Making small talk to the instructor, trying to be polite.
Boonsky:"So,is this place new?"
Instructor:"Oh no. We opened for almost a year already."
The instructor making small talk to me, trying to be polite.
Instructor:"Do you go to any gym?"
Boonsky:"I do. The gym at my office."
Instructor:"I can tell. You have the shape, and you are doing well on the treadmill."
Having my ego stoked, I had the proudest grin on my face and my chest was inflated with so much pride, it almost burst.
Trying to calm myself and be modest as I always do.
Boonsky:"Oh really? Thanks. Good to know. But I'm cutting down my gym time, because I hurt both my wrists."
Boonsky:"I think from yoga."
Please bear with me, I'm going somewhere with this. Read on.
Boonsky:"I know! Probably I was doing the poses incorrectly. So now I swim and run."
Instructor:"Oh, I just did the Merdeka Marathon last year."
Boonsky:"Wow, that's amazing! So what is your time?"
Seriously I was in awe and had this utmost respect for this petite middle aged lady instructor for her gutsy determination completing a marathon.
Instructor:"I came in 13th in my age group. Well it was women veteran. I'm 47."
I'm not kidding here, to me, she was such a force, such an inspiration. She gave me hope that one day I can complete a marathon for real.
Boonsky:"Wow. I'm still trying to do one before I turn 32. But to anyone who finish a marathon, hats off! Such an achievement. So what was your time again?"
Be ready. Here came the bomb. (Or so I thought)
Instructor:"I finished in 1 hour and 13 minutes."
Trust me, it was almost impossible to maintain running on the treadmill, as everything inside me just crashed into a complete screeching halt. I was trying my damnedest to fight the force of inertia and momentum.
Boonsky:"Holy! That's really fast! World record time that is!"
Now here came the real bomb.
Instructor:"Actually it was only 9km."
Pin drop silence. Well, not exactly. Only the thumps of my strides on treadmill and the buzzing noise of treadmill belt rotating. I just didn't know what to say to that anymore. This time I was trying my damnedest not to burst out laughing. That'd be inappropriate, not to mention rude.
Just keep on running...
Then I remembered a recent conversation I had with my physio-therapist about the flourishing gym business in town. I asked her about the quality of the gym instructors and what kind of education or training they had gone through prior to becoming certified.

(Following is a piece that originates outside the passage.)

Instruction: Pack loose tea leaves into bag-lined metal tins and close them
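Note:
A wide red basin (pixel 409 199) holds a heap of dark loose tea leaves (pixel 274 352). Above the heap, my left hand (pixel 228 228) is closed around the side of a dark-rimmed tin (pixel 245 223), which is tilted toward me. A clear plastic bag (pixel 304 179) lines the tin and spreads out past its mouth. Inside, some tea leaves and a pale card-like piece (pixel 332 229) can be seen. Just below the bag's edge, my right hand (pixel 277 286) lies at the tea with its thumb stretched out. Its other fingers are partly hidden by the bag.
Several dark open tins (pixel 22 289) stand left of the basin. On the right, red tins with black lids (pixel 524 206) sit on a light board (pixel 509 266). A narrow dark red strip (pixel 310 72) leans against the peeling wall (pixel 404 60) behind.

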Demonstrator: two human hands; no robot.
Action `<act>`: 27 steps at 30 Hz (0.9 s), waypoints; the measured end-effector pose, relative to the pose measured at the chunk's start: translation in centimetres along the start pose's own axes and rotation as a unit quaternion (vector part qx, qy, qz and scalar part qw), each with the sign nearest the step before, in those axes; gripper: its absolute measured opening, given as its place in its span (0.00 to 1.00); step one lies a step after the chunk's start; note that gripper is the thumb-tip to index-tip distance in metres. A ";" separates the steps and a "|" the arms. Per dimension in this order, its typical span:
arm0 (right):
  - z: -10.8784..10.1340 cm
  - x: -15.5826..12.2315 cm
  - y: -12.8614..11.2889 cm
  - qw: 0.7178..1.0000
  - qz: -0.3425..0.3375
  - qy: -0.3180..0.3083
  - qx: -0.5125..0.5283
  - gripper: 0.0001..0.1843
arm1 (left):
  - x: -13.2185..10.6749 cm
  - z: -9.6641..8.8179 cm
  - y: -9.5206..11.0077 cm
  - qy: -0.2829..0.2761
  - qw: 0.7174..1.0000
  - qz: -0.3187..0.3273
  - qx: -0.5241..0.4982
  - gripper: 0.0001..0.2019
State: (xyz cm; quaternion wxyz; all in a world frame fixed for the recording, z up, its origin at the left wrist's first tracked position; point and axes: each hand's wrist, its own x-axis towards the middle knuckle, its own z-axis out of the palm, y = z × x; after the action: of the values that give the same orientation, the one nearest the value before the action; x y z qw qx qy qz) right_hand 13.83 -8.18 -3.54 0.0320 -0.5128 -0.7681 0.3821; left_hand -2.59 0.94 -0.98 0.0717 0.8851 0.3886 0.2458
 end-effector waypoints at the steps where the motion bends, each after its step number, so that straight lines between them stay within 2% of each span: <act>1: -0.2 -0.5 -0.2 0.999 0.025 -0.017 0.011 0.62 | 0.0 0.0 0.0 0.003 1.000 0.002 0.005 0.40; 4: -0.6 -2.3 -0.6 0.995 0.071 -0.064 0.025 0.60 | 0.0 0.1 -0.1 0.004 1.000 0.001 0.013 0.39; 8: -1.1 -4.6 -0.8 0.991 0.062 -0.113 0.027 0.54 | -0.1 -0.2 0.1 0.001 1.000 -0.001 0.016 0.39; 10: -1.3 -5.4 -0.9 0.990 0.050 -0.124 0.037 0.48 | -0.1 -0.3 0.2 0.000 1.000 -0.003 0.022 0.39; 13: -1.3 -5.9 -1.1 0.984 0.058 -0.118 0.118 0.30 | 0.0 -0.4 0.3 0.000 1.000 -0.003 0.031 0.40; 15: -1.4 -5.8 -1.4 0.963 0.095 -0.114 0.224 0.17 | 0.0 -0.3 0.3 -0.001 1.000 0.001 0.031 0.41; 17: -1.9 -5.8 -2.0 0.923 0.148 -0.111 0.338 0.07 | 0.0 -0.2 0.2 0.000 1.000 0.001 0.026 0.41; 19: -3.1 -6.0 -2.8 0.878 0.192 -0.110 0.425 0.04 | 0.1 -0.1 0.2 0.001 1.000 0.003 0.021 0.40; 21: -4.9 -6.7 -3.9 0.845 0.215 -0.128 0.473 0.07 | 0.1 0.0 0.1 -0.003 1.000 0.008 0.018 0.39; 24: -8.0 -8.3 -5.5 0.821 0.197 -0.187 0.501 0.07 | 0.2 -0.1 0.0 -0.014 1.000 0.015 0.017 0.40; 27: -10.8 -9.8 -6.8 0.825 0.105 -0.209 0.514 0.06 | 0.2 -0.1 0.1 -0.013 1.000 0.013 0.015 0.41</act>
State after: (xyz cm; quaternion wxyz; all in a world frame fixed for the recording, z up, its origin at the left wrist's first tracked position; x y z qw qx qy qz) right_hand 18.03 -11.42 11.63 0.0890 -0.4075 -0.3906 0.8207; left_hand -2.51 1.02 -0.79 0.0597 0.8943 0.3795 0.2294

"Most of them are pretty bad." She said pointe blank. "They got their diplomas in colleges locally and then set out to kill their clients in the gym." She added, not jokingly, but matter-of-factly. She then told me of how horrified she was discovering the exercise program designed by the instructors for some of her patients with a heart condition. And how baffling and mad she got when some instructor friends of her nurse called her asking for consult, for free. I was sure she had got more stories to share but too bad, my therapy session was up.
I had my doubt when we had that conversation. They surely couldn't be all that bad!
But a fitness instructor proudly announced that she completed a 1 hour and 13 minutes 9 km marathon race, now I'm a believer.